Ductoscopic cytology and image analysis to detect breast carcinoma.

Abstract

The goal of the prospective study was to determine whether 1) image analysis (IA; including DNA index [DI], S-phase fraction, and the presence or absence of aneuploidy or hypertetraploidy [HT]) of fiberoptic ductoscopy (FD) breast specimens was feasible, 2) IA findings from FD specimens predicted histopathologic evidence of disease, and 3) a combination of IA, cytology, and clinical factors provided complementary information in the diagnosis of breast carcinoma. IA and cytologic evaluation were performed on 106 consecutively collected ductoscopic specimens from 88 subjects. IA was successful in 73 (71%) FD specimens. HT (P = 0.03) was related to intraductal visual observations. The proportion of atypical papillomas with aneuploidy was greater (P = 0.05) than in any other class. The HT index was higher in atypical papilloma (P = 0.02) and in breast carcinoma (P = 0.05) than with other diagnoses. The proportion of papilloma cases with HT was greater (P = 0.04) than benign papillomas. Malignant cytology was associated with a higher DI (P = 0.02) and a higher HT index (P = 0.001) than nonmalignant (benign or atypical) cytology. HT (P = 0.002) was less common with cytology containing few epithelial cells, and the HT index was higher with malignant versus nonmalignant FD cytology (P = 0.001). The percentage of cells containing HT was greater in FD specimens that were suspicious for malignancy (P = 0.006) than in those with benign cytology or mild atypia. Considering all samples and combining IA, cytologic, and visual findings in a stepwise linear discriminant analysis optimized the sensitivity (61%) and specificity (90%) of breast carcinoma prediction.
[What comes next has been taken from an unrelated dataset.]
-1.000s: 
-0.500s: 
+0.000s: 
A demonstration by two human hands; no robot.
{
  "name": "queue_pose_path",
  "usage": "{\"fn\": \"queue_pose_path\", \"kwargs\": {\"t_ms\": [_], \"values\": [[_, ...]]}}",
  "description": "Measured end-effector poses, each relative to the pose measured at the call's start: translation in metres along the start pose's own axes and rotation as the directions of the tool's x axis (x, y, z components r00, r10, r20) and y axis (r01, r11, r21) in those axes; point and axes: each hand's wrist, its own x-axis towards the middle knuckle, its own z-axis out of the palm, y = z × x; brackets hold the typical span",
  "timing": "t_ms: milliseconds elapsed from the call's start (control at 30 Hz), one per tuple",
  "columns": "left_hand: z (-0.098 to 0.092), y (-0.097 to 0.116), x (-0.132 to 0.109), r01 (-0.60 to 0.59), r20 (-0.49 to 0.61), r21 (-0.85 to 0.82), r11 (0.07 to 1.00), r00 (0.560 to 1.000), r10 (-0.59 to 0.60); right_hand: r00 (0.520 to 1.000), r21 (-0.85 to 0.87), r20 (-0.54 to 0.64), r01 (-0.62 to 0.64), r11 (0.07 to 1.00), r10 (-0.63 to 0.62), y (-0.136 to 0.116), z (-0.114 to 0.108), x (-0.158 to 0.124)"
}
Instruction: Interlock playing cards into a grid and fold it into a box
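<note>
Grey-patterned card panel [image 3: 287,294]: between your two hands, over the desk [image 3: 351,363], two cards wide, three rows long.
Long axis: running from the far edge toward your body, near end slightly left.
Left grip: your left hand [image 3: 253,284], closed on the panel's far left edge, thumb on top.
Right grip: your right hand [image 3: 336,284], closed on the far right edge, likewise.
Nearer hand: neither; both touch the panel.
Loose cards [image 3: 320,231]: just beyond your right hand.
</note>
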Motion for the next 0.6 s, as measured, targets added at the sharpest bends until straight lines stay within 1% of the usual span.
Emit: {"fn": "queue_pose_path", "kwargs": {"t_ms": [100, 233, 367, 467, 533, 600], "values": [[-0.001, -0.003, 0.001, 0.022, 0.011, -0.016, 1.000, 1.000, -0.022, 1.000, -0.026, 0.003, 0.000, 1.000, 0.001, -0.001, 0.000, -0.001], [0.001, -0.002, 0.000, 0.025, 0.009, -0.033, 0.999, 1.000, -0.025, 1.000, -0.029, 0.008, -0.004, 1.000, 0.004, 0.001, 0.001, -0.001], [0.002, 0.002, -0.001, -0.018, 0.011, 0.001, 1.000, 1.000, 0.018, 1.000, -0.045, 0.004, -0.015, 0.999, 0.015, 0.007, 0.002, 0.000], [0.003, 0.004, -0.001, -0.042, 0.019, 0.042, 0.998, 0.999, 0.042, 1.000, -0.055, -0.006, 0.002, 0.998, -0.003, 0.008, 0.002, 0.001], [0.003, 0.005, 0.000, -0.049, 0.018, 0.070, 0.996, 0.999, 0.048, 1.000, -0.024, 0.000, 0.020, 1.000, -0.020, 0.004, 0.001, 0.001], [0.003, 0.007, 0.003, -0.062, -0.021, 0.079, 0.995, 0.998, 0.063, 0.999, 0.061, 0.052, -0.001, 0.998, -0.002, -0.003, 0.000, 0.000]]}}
Excluding spontaneous nipple discharge (SND) samples and adding epithelial cell quantity in samples improved the model (sensitivity, 85%; specificity, 80%). IA was feasible in FD specimens whenever adequate epithelial cells were present. IA and cytologic findings were associated. Adding IA results to cytology and visual findings and excluding samples with SND improved diagnostic sensitivity.